2. A team's event marker named "spinUpShooter" in the PathPlanner GUI fires at the correct path position, but the shooter doesn't spin up. The path follows correctly. The shooter subsystem works fine in teleop. What is the most likely cause?

  • A The shooter subsystem is not available during autonomous — it must be enabled separately
  • B The NamedCommands.registerCommand() call for "spinUpShooter" was never added to the robot code — the GUI marker has a name, but there's no corresponding command registered to match it, so nothing fires
  • C Event markers can only fire commands that were defined in the PathPlanner GUI, not Java command classes
  • D The path is running too fast for the event marker to trigger — reduce maxVelocity to make the marker fire correctly

3. A team wants to run the same "DriveToSpeaker" path in two different autos: a two-piece routine and a one-piece-plus-defense routine. What is the correct PathPlanner approach?

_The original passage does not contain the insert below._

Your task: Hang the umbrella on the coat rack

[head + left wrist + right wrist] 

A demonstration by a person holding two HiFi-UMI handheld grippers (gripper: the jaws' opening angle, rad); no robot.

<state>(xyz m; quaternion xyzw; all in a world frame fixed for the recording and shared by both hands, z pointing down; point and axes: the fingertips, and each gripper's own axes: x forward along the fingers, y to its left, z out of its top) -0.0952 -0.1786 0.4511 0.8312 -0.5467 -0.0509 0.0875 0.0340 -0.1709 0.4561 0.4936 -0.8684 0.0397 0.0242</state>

  • A Create two separate .path files with identical content — one for each auto — so they can be maintained independently
  • B Create one DriveToSpeaker.path file and reference it in both .auto files — paths are reusable across multiple autos, and updating the single path file updates both routines simultaneously
  • C Paths cannot be shared between autos — each .auto file must contain its own embedded path data
  • D Use AutoBuilder.buildAuto("DriveToSpeaker") twice in RobotContainer and add each to the chooser manually
💪 Practice Prompt

Create and Deploy Your First PathPlanner Path

  1. Install the PathPlanner GUI and add the PathPlannerLib vendor dependency to your project. Open PathPlanner and configure your robot's width, length, and drive constants. Verify the field image loads correctly and the robot footprint is the right size.
  2. Create a new path named "TestPath". Place a starting waypoint at approximately (1.5, 4.0) — a typical center-field starting position — and an ending waypoint 3 meters forward at (4.5, 4.0). Set the rotation at the starting waypoint to 0° and the rotation at the ending waypoint to 180° (robot turns to face backward as it arrives). Observe how the heading constraint changes the robot rotation visualization along the path without affecting the direction of travel.
  3. Create a second path named "ReturnPath" from (4.5, 4.0) back to (1.5, 4.0) with appropriate headings. Create a .auto file named "SimpleTest" that runs TestPath, then a command named "stopAndWait" (0.5 seconds), then ReturnPath. Register NamedCommands.registerCommand("stopAndWait", Commands.waitSeconds(0.5)) in your RobotContainer constructor.
  4. Call AutoBuilder.configure() with your drivetrain's methods. Verify the build succeeds. Open SmartDashboard and confirm "Auto Mode" dropdown shows "SimpleTest". Enable autonomous mode and confirm the robot attempts to follow the path (elevated on blocks for initial testing).
  5. Bonus: Add an event marker to TestPath at 1.5 meters from the start named "midpointMarker". Register a command that prints "Midpoint reached!" to SmartDashboard. Deploy and run the path. Verify the message appears at the correct field position by checking the SmartDashboard timestamp against the path's estimated duration.